#### [Exercise description]
On how many lines of the data below does the word "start" appear? Reply with the number only.
··· Dataset excerpt ···
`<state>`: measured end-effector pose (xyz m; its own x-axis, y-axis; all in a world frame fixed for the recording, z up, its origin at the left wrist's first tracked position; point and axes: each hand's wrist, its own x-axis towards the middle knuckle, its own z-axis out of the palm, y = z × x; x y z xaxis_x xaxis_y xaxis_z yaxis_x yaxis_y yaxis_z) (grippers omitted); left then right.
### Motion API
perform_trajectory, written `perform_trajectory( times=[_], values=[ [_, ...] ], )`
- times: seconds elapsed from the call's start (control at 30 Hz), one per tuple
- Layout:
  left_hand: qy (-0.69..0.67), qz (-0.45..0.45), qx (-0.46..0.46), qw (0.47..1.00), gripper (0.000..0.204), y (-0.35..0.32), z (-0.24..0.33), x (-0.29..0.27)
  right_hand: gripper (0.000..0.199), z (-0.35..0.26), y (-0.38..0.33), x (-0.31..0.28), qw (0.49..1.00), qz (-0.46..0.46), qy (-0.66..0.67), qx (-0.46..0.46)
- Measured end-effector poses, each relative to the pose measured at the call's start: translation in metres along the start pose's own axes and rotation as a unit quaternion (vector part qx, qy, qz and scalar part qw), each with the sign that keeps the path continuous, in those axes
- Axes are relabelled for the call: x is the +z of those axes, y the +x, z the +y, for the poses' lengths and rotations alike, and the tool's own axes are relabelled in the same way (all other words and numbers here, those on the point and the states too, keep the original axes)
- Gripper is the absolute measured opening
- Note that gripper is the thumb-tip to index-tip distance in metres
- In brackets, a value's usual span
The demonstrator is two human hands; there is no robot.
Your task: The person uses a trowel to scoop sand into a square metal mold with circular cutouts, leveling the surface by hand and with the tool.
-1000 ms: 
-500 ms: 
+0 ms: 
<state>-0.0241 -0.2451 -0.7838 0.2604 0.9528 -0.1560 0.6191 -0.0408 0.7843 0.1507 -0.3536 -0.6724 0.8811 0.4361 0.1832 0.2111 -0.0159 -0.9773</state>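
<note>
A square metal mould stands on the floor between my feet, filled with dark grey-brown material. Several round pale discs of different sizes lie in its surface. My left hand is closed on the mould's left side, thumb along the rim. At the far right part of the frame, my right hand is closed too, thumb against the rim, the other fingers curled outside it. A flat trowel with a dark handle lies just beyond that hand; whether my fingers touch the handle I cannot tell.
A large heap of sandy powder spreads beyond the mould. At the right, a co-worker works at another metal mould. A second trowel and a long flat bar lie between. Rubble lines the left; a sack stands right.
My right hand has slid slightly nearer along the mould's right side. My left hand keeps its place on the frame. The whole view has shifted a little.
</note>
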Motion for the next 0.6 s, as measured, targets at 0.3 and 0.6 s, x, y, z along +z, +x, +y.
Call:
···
#### [Output below]
2